Guérin Frédéric, Arnaiz Olivier, Boggetto Nicole, Denby Wilkes Cyril, Meyer Eric, Sperling Linda, Duharcourt Sandra
Institut Jacques Monod, CNRS, UMR 7592, Université Paris Diderot, Sorbonne Paris Cité, Paris, F-75205, France.
Institute of Integrative Biology of the Cell, UMR9198 CNRS CEA Univ, Paris-Sud Université Paris-Saclay, 91198, Gif-sur-Yvette, France.
BMC Genomics. 2017 Apr 26;18(1):327. doi: 10.1186/s12864-017-3713-7.
DNA elimination is developmentally programmed in a wide variety of eukaryotes, including unicellular ciliates, and leads to the generation of distinct germline and somatic genomes. The ciliate Paramecium tetraurelia harbors two types of nuclei with different functions and genome structures. The transcriptionally inactive micronucleus contains the complete germline genome, while the somatic macronucleus contains a reduced genome streamlined for gene expression. During development of the somatic macronucleus, the germline genome undergoes massive and reproducible DNA elimination events. Availability of both the somatic and germline genomes is essential to examine the genome changes that occur during programmed DNA elimination and ultimately decipher the mechanisms underlying the specific removal of germline-limited sequences.

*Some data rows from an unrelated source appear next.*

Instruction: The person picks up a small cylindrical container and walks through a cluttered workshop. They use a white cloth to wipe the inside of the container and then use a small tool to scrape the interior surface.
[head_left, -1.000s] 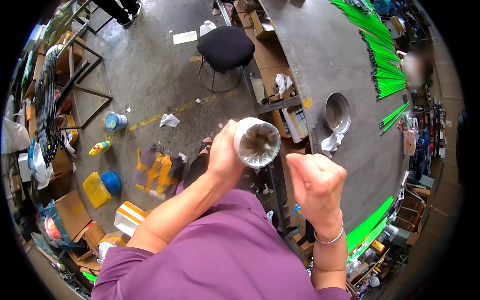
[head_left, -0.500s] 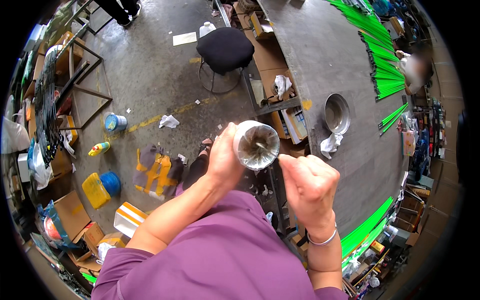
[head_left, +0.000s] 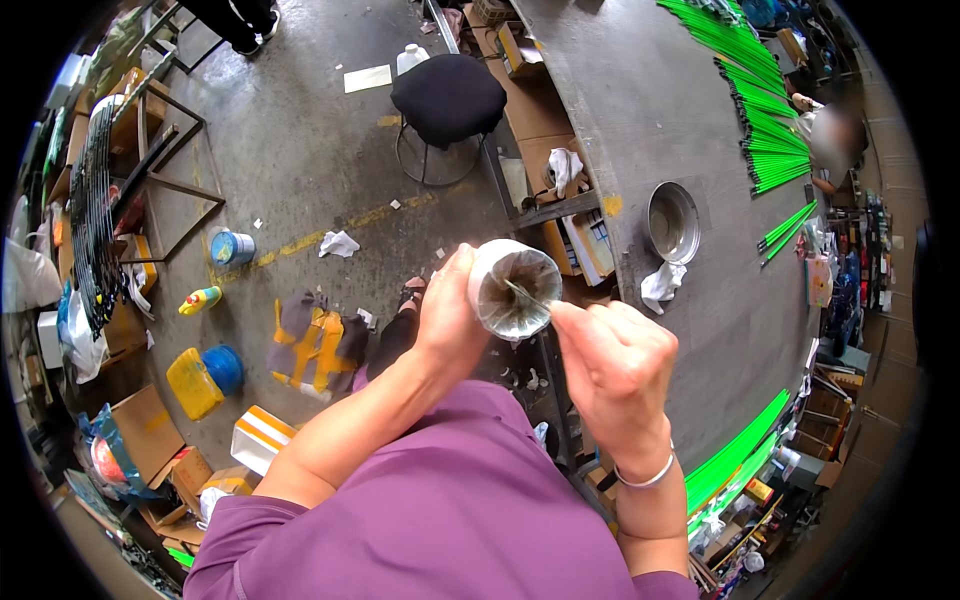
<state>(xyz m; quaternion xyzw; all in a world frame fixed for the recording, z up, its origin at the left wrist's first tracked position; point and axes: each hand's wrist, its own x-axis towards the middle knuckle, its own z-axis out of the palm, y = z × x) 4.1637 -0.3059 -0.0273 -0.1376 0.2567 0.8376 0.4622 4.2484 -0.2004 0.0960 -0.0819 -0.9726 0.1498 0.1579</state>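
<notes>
My left hand point(head_left: 452, 315) is wrapped round a white cup point(head_left: 515, 270), whose mouth faces up toward me. A crinkled, shiny grey lining covers the cup's inside; what lies at the bottom is too dark to make out. In the pinched fingers of my right hand point(head_left: 618, 355) is a thin, pale stick point(head_left: 527, 294). It slants over the right side of the rim, and its far end reaches into the cup. My right fingertips are close to that rim.
On the grey table point(head_left: 740, 330) at the right are a metal bowl point(head_left: 673, 224), a white rag point(head_left: 662, 288) and bundles of green rods point(head_left: 778, 160). A person point(head_left: 835, 140) is at its far side. A black stool point(head_left: 448, 98) and a blue tin point(head_left: 231, 247) stand on the floor.
My right hand has shifted slightly left toward the cup. The thin stick now lies at a different slant and shows more of its length. My left hand and the cup have hardly moved.
</notes>
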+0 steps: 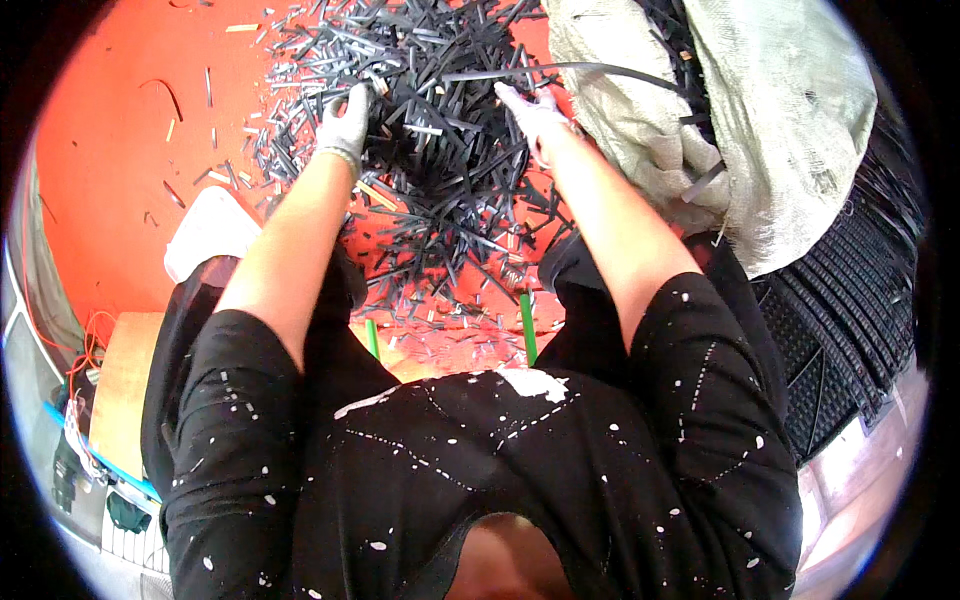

We developed a novel experimental approach that uses flow cell imaging and flow cytometry to sort subpopulations of nuclei to high purity. We sorted vegetative micronuclei and macronuclei during development of P. tetraurelia. We validated the method by flow cell imaging and by high throughput DNA sequencing. Our work establishes the proof of principle that developing somatic macronuclei can be sorted from a complex biological sample to high purity based on their size, shape and DNA content. This method enabled us to sequence, for the first time, the germline DNA from pure micronuclei and to identify novel transposable elements. Sequencing the germline DNA confirms that the Pgm domesticated transposase is required for the excision of all ~45,000 Internal Eliminated Sequences. Comparison of the germline DNA and unrearranged DNA obtained from PGM-silenced cells reveals that the latter does not provide a faithful representation of the germline genome.
We developed a flow cytometry-based method to purify P. tetraurelia nuclei to high purity and provided quality control with flow cell imaging and high throughput DNA sequencing. We identified 61 germline transposable elements including the first Paramecium retrotransposons. This approach paves the way to sequence the germline genomes of P. aurelia sibling species for future comparative genomic studies.
DNA消除在包括单细胞纤毛虫在内的多种真核生物中是发育程序控制的,并导致产生不同的种系和体细胞基因组。纤毛虫四膜虫含有两种具有不同功能和基因组结构的细胞核。转录不活跃的微核包含完整的种系基因组,而体细胞大核包含经过简化以利于基因表达的基因组。在体细胞大核发育过程中,种系基因组经历大量且可重复的DNA消除事件。体细胞和种系基因组的可得性对于研究程序性DNA消除过程中发生的基因组变化以及最终破译种系限制序列特异性去除的机制至关重要。
我们开发了一种新的实验方法,该方法使用流动池成像和流式细胞术将细胞核亚群分选至高纯度。我们在四膜虫发育过程中分选了营养微核和大核。我们通过流动池成像和高通量DNA测序验证了该方法。我们的工作确立了这样一个原理证明,即发育中的体细胞大核可以根据其大小、形状和DNA含量从复杂的生物样品中分选至高纯度。这种方法使我们首次能够对来自纯微核的种系DNA进行测序,并鉴定新的转座元件。对种系DNA进行测序证实,Pgm驯化的转座酶是切除所有约45,000个内部消除序列所必需的。从PGM沉默细胞获得的种系DNA和未重排DNA的比较表明,后者不能忠实地代表种系基因组。
我们开发了一种基于流式细胞术的方法来将四膜虫细胞核纯化至高纯度,并通过流动池成像和高通量DNA测序进行质量控制。我们鉴定了61种种系转座元件,包括首个四膜虫逆转座子。这种方法为未来的比较基因组研究对四膜虫姊妹种的种系基因组进行测序铺平了道路。